她微微的抬头,正对上那人一双漆黑的眼睛。
然后她看见那人无声的用唇语对她说道:
“杜鹃至多在三刻内必将突破禁锢。”
她心头一凛,立刻向这些庞大铁链交错的中间那一道血色光芒看去。
立柱中央的那一道灵活无比的血光,果然有了变化!
原本那血光飞舞的极其迅疾,根本看不清形状,此刻却是叫声越来越急促,而身形却是越来越慢,缓缓的现出了原形。
果真是一只小巧的血色杜鹃鸟!
它仰着脖颈不住的悲戚鸣叫,飞舞的速度越来越慢,到最后居然缓缓的停在了这无数立柱组成的阵法的正中央。
而下方所有人的视线都集中在了这一只血色杜鹃鸟之上,而其中的数人的身形更是直接拔地而起,刹那伸出手就想去抓那一只小巧的血色杜鹃鸟。
但是……他们却都如同撞上了一层无形的护罩,发出砰砰的声响,却不得法门而进,又落到了地面之上。
一刻钟过去……
那杜鹃嫣红的仿佛要滴出血来。
两刻钟过去……
那杜鹃的啼叫声已经没有了停顿,整片空间里都是它的凄鸣,令人闻之落泪!
三刻钟!
陆蒹葭几乎连眨眼都不敢了!
那一只血色的杜鹃鸟,就在这无数声悲戚的鸣叫声之后,突然诡异的停滞了。时间恍若在此刻停止,然后那一只血色的杜鹃鸟,却突然,吐出了一大团鲜血,简直似是把它全身的鲜血都吐尽一般。

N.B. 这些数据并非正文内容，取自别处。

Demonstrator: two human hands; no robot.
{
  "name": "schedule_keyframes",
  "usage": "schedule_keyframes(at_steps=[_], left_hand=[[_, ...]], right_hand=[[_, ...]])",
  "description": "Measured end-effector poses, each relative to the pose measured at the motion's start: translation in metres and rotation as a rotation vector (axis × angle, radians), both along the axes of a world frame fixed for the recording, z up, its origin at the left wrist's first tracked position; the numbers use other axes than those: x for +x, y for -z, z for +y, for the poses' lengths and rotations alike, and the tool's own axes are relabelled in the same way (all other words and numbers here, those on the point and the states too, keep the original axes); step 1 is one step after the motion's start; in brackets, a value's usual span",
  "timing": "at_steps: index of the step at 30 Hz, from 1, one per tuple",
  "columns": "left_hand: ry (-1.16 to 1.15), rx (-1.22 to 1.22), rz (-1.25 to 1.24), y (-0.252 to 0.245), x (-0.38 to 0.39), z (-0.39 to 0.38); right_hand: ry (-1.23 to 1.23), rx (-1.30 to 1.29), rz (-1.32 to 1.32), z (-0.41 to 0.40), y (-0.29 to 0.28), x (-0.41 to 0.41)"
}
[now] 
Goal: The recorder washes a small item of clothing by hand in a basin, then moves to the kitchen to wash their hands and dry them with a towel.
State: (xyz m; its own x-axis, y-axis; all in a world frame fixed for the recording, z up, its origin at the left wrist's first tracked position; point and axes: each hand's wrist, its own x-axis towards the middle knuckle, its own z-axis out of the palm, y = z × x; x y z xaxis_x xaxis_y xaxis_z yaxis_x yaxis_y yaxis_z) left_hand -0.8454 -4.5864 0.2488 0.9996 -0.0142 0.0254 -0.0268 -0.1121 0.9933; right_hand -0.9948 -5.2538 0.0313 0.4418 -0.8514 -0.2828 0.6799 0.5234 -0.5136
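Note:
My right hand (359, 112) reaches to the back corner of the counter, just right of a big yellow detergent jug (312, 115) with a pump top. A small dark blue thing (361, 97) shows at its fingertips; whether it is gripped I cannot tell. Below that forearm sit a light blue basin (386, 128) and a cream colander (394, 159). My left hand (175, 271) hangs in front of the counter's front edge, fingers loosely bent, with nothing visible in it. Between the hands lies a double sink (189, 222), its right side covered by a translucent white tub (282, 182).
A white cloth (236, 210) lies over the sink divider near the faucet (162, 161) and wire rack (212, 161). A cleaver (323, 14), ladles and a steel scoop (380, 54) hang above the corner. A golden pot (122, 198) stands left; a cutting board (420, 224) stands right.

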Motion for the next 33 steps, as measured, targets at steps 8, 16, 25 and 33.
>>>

那一团刺目鲜红的鲜血,直直的坠落而下,却在空中迅速而又诡异的幻化成了一颗心型的形状,竟然就在幻化成心型的那一瞬间,凝固!
杜鹃春心,成!
几乎所有人都在那一瞬间行动了!
但是第一个触碰到这杜鹃春心的人,不是别人,正是站的最远,原本一直漫不经心的白景止!当那颗杜鹃春心凝形的瞬间,他便动了,这一动便是如同雷霆万钧。
比其他所有人都要快,当他的手触上杜鹃春心的瞬间,他的身形却突然猛然一顿。
正是此时!
苏念闲在他身后平平静静的看着,却是突然看向了不远处的云经年。
而洛无暇的眼中,居然也突然有了极大的光彩。